- [Task objective]
Copy out every line of the listing in which "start" appears.

- [Collected data]

☆ ☆ ☆ ☆ ☆

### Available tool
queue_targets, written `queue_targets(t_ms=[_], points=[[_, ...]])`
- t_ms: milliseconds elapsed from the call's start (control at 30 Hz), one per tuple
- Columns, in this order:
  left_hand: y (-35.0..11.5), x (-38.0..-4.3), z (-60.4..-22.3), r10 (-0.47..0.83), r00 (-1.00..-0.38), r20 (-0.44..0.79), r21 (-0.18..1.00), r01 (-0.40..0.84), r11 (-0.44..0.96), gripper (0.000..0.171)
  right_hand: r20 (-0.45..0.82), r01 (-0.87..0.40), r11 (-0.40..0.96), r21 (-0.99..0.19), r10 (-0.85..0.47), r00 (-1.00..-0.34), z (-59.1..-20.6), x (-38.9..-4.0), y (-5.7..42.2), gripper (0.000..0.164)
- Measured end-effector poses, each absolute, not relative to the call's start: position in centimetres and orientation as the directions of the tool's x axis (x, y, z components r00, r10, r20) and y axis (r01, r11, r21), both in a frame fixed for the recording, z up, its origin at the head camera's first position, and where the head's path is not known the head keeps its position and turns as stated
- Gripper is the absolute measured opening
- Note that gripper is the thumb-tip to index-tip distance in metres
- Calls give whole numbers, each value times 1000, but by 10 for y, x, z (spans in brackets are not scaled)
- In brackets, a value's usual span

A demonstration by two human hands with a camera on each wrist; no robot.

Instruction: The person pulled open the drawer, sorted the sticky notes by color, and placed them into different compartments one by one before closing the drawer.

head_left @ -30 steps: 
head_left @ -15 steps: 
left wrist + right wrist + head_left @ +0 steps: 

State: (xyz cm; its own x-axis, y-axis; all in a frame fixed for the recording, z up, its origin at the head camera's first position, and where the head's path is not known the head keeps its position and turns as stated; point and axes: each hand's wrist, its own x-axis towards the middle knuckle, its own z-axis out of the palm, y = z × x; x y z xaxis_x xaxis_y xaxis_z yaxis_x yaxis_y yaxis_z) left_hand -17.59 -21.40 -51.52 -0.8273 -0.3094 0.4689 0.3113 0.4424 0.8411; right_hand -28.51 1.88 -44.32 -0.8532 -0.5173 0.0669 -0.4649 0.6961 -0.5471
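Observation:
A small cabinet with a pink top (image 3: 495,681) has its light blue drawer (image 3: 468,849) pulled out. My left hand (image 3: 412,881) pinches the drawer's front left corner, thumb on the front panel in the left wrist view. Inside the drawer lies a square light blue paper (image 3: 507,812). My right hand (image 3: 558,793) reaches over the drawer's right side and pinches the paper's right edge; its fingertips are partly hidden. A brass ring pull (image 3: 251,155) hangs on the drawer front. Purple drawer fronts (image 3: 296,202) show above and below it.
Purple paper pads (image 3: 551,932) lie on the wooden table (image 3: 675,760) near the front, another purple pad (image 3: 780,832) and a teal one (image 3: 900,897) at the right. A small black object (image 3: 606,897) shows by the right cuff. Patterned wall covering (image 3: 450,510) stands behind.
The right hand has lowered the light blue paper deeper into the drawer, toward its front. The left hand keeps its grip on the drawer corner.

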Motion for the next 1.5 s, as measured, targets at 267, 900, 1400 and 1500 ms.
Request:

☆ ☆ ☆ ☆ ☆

- [Response]
- t_ms: milliseconds elapsed from the call's start (control at 30 Hz), one per tuple
- Measured end-effector poses, each absolute, not relative to the call's start: position in centimetres and orientation as the directions of the tool's x axis (x, y, z components r00, r10, r20) and y axis (r01, r11, r21), both in a frame fixed for the recording, z up, its origin at the head camera's first position, and where the head's path is not known the head keeps its position and turns as stated

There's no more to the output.